Defendant argues that DeGeorge violated his Fourth Amendment rights by conducting a traffic stop without reasonable suspicion, searching the vehicle without probable cause, and for obtaining a warrant from a state court judge to search his cellular phone. Plaintiff responds that DeGeorge had reasonable suspicion to believe that the white Chevrolet Silverado was involved in the reports of gunfire, and he also had probable cause to search the vehicle. Plaintiff also argues that neither DeGeorge nor the magistrate who issued the search warrant for the search of defendant's cellular phone could have known that defendant's Indian status had any bearing on the jurisdiction of the state police or courts, and they acted with a good faith belief that the state of Oklahoma had jurisdiction over the case.
Initiation of Traffic Stop
The Court must initially consider whether DeGeorge had a valid basis to initiate a traffic stop and whether the length of the stop was reasonable.
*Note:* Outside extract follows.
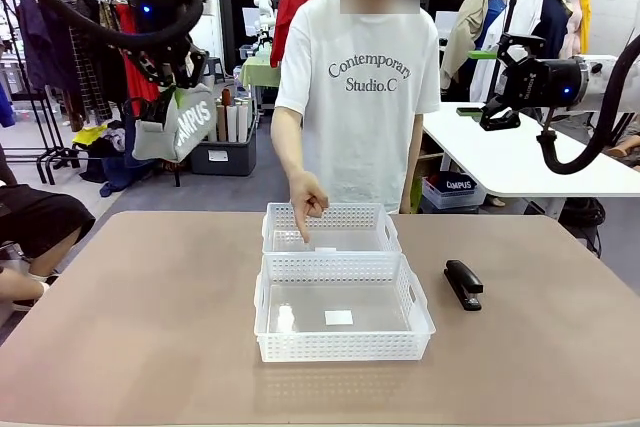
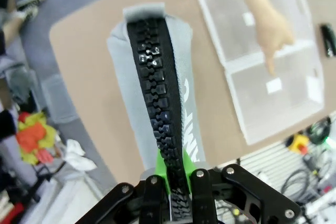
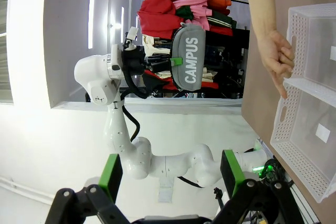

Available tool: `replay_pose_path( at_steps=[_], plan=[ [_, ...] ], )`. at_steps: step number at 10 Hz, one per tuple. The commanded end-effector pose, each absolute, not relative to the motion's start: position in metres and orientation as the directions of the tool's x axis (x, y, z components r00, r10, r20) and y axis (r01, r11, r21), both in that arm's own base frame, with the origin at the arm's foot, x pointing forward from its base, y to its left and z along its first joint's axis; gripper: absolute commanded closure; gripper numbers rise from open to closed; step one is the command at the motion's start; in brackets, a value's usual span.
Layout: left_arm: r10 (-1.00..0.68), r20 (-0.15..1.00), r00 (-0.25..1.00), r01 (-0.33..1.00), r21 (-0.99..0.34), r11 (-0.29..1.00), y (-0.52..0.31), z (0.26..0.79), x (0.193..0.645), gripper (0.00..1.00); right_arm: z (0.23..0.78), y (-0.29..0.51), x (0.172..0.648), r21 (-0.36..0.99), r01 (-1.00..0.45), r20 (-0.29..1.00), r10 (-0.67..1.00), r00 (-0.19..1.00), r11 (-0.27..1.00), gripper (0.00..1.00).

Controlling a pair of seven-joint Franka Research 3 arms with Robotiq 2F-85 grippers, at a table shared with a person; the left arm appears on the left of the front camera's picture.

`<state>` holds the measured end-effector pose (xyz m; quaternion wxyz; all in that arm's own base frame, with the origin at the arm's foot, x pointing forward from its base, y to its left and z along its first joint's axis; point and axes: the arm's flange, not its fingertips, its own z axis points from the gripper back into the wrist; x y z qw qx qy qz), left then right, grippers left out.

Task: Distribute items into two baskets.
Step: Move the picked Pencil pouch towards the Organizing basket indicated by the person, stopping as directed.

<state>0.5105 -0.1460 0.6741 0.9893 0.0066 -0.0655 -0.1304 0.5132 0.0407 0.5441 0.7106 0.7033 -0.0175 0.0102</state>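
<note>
Near basket (image 1: 268, 342) empty; person's finger (image 1: 302, 230) points into far basket (image 1: 330, 215). Left hand (image 1: 175, 84) clamps pouch (image 1: 182, 125), long axis hanging vertical, high left of both. Right hand (image 1: 493, 83) released, nearer stapler (image 1: 463, 283).

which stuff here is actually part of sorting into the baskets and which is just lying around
For the job: grey CAMPUS pouch, black stapler, far basket, near basket.
Just lying about: clothes rack, dark crate, white side table.
</note>
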Motion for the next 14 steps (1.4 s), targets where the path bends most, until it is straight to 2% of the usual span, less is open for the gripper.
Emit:
replay_pose_path(
  at_steps=[1, 4, 6, 9, 10, 11, 12, 14],
  plan=[
    [-0.463, 0.106, 0.880, 0.460, 0.051, 0.887, -0.160, 0.682, 0.511, 1.00, 0.546, 0.040, 0.513, 0.999, -0.043, 0.043, -0.011, 0.999, 0.011, 0.00],
    [-0.662, 0.138, 0.737, 0.661, 0.061, 0.748, -0.204, 0.677, 0.505, 1.00, 0.546, 0.040, 0.513, 0.999, -0.043, 0.043, -0.011, 0.999, 0.011, 0.00],
    [-0.806, 0.160, 0.570, 0.805, 0.090, 0.587, -0.229, 0.677, 0.501, 1.00, 0.546, 0.040, 0.513, 0.999, -0.043, 0.043, -0.011, 0.999, 0.011, 0.00],
    [-0.901, 0.208, 0.381, 0.900, 0.139, 0.413, -0.258, 0.684, 0.501, 1.00, 0.546, 0.040, 0.513, 0.999, -0.043, 0.043, -0.011, 0.999, 0.011, 0.00],
    [-0.902, 0.218, 0.372, 0.902, 0.143, 0.407, -0.274, 0.684, 0.499, 1.00, 0.546, 0.040, 0.513, 0.999, -0.043, 0.043, -0.011, 0.999, 0.011, 0.00],
    [-0.873, 0.203, 0.444, 0.871, 0.133, 0.473, -0.270, 0.689, 0.506, 1.00, 0.546, 0.040, 0.513, 0.999, -0.043, 0.043, -0.011, 0.999, 0.011, 0.00],
    [-0.895, 0.189, 0.403, 0.888, 0.157, 0.433, -0.272, 0.680, 0.497, 1.00, 0.546, 0.040, 0.513, 0.999, -0.043, 0.043, -0.011, 0.999, 0.011, 0.00],
    [-0.895, 0.189, 0.403, 0.888, 0.157, 0.433, -0.272, 0.680, 0.497, 1.00, 0.546, 0.040, 0.513, 0.999, -0.043, 0.043, -0.011, 0.999, 0.011, 0.00]
  ],
)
A traffic stop is treated as an investigative detention, and such a stop is governed by the standards set forth in Terry v. Ohio, 392 U.S. 1 (1968). United States v. Bradford, 423 F.3d 1149, 1156 (10th Cir. 2005). In determining the reasonableness of a traffic stop, a court must make two separate inquiries. The first is whether the police officer had a valid reason for initiating the traffic stop. United States v. Botero-Ospina, 71 F.3d 783, 787 (10th Cir. 1995). “[A] traffic stop is valid under the Fourth Amendment if the stop is based on an observed traffic violation or if the police officer has a reasonable articulable suspicion that a traffic or equipment violation has occurred or is occurring.” Id. Second, a traffic stop must not become an unnecessarily lengthy detention, but must be limited in scope to the purpose of the initial traffic stop. United States v. Rice, 483 F.3d 1079, 1083 (10th Cir. 2007). A police officer may extend the length of the traffic stop for questioning beyond the initial purpose of the traffic stop only if the officer has “an objectively reasonable and articulable suspicion that illegal activity has occurred, or the driver voluntarily consents to further questioning.” United States v. Ramirez, 479 F.3d 1229, 1243 (10th Cir. 2007).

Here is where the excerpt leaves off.